** Brief **
Using the listing below, retype the line bearing "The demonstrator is" and each line after it, word for word, and nothing further.

** Dataset extract **
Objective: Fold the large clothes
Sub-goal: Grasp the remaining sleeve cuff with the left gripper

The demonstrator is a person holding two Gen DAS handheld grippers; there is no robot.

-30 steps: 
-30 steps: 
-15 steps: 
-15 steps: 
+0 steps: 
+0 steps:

** Exercise output **
The demonstrator is a person holding two Gen DAS handheld grippers; there is no robot.

-30 steps: 
-30 steps: 
-15 steps: 
-15 steps: 
+0 steps: 
+0 steps:

Work on the answer is now done.